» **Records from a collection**
┌──
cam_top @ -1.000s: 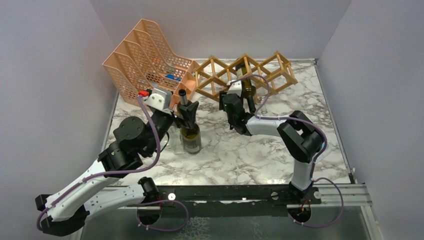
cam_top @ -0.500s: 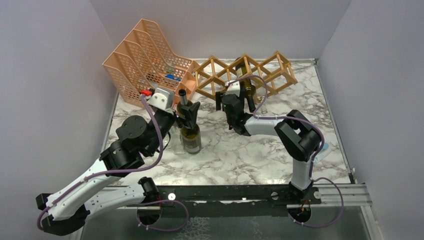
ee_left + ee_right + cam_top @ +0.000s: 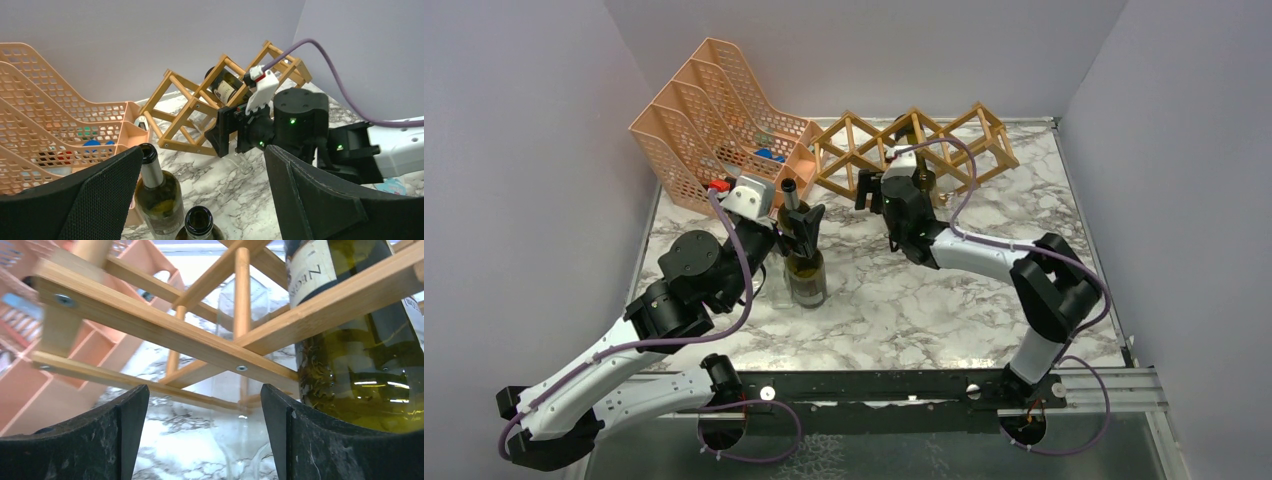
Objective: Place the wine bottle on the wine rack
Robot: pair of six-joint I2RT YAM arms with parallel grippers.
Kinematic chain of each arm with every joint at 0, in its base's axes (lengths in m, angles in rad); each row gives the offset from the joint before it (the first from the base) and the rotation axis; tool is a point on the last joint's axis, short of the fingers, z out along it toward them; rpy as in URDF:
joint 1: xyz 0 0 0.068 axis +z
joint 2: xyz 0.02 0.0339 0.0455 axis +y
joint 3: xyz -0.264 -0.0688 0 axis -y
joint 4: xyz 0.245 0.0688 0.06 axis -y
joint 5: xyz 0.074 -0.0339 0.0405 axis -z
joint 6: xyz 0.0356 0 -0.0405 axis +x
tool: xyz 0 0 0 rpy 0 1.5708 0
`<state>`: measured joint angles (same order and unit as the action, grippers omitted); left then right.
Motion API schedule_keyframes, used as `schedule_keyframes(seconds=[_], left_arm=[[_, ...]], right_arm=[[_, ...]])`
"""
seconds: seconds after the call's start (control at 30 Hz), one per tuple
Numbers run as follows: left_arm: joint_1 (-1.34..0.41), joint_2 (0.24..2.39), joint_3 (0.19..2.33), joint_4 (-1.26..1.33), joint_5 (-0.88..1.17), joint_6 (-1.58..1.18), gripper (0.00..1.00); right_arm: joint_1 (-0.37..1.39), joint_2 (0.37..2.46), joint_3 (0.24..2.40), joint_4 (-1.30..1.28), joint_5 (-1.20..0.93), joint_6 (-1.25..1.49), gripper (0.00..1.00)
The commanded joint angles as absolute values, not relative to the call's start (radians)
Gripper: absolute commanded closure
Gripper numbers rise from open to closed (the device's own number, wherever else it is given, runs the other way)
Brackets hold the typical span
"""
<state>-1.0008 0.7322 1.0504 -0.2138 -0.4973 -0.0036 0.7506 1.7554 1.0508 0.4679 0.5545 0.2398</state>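
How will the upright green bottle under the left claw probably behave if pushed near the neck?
The green bottle is tall on a narrow base, so a high push would probably tip it. It looks like smooth glass: likely slippery, and breakable on the marble table. Its fill is not visible, so weight is uncertain.

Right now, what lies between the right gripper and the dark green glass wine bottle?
A slat of the light-brown wooden lattice rack crosses before the bottle: right wrist view.
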Motion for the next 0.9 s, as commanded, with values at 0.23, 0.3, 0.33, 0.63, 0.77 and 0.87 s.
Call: schedule_keyframes(seconds=[0.23,0.3,0.33,0.63,0.77,0.87], left_arm=[[-1.000,0.719,1.073,-0.237,-0.481,0.001,0.02],[-1.000,0.720,1.072,-0.239,-0.479,0.008,0.01],[-1.000,0.718,1.071,-0.240,-0.478,0.012,0.01],[-1.001,0.696,1.055,-0.255,-0.483,0.017,0.01],[-1.000,0.701,1.055,-0.267,-0.478,-0.006,0.01],[-1.000,0.710,1.049,-0.268,-0.468,0.004,0.01]], right_arm=[[0.749,1.451,1.012,0.268,0.335,0.300,0.23],[0.750,1.392,1.022,0.179,0.344,0.311,0.23],[0.750,1.368,1.025,0.130,0.346,0.316,0.23],[0.750,1.092,1.010,-0.276,0.325,0.371,0.24],[0.750,1.001,1.018,-0.395,0.303,0.374,0.24],[0.750,0.980,1.035,-0.433,0.193,0.329,0.24]])
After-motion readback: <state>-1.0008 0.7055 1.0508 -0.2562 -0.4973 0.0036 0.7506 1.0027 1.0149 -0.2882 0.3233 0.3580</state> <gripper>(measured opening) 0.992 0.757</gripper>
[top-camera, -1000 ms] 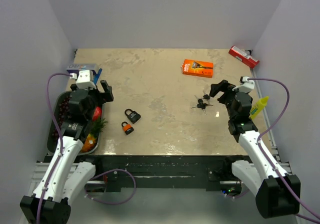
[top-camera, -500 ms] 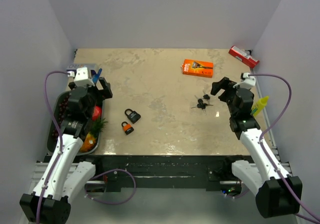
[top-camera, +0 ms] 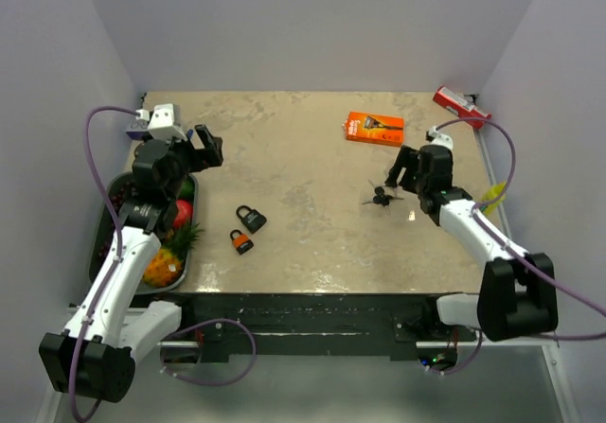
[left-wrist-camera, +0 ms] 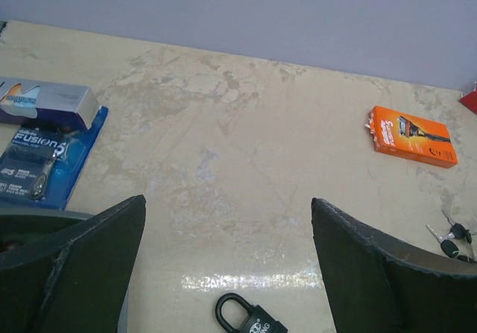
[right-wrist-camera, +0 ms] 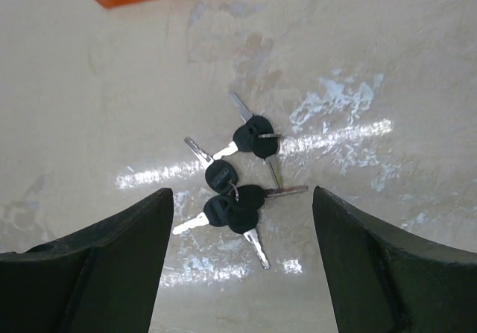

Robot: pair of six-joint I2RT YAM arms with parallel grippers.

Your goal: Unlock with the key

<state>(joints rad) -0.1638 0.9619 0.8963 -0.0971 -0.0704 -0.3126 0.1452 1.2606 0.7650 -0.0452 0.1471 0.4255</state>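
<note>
Seen from overhead, a beige marbled table [top-camera: 303,158] sits between pale grey walls.

My left gripper [top-camera: 210,149] hangs in the upper left of the frame. Its fingers are spread wide with nothing between them. Through its wrist camera the two dark fingers frame bare tabletop. The shackle and top of the black padlock [top-camera: 251,219] show at the bottom edge, between the fingers.

In the overhead view that padlock lies left of centre. An orange padlock [top-camera: 240,242] lies just beside it, lower and to the left. Both lie flat on the table, and no gripper touches either.

My right gripper [top-camera: 402,169] is right of centre, its fingers also spread apart and pinching nothing. Its wrist camera looks down on the bunch of keys [right-wrist-camera: 237,188], which lies on the table in the gap between the fingers. The keys have black heads, and their silver blades fan out in several directions. I cannot tell how far above them the fingertips are. The keys lie well apart from the padlocks.

An orange razor box [top-camera: 374,128] lies above the keys in the frame. A red package [top-camera: 462,107] sits in the upper right corner. A yellow bottle [top-camera: 492,196] is at the right edge.

A dark tray [top-camera: 98,253] holding fruit sits at the left edge. The left wrist view shows a blue razor pack [left-wrist-camera: 41,162] at its far left.
</note>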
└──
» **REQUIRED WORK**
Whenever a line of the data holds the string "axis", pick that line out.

» **SOLVED PROBLEM**
Kinematic chain of each arm with every joint at 0, in its base's axes (lengths in m, angles in rad); each row gives the offset from the joint before it (the first from the base) and the rotation axis; tool is a point on the last joint's axis, short of the fingers, z out along it toward them; rpy as in URDF:
joint 1: xyz 0 0 0.068 axis +z
joint 2: xyz 0.02 0.0339 0.0455 axis +y
joint 3: xyz -0.264 -0.0688 0 axis -y
joint 4: xyz 0.245 0.0688 0.06 axis -y
joint 5: xyz 0.074 -0.0339 0.0405 axis -z
joint 6: xyz 0.0356 0 -0.0405 axis +x

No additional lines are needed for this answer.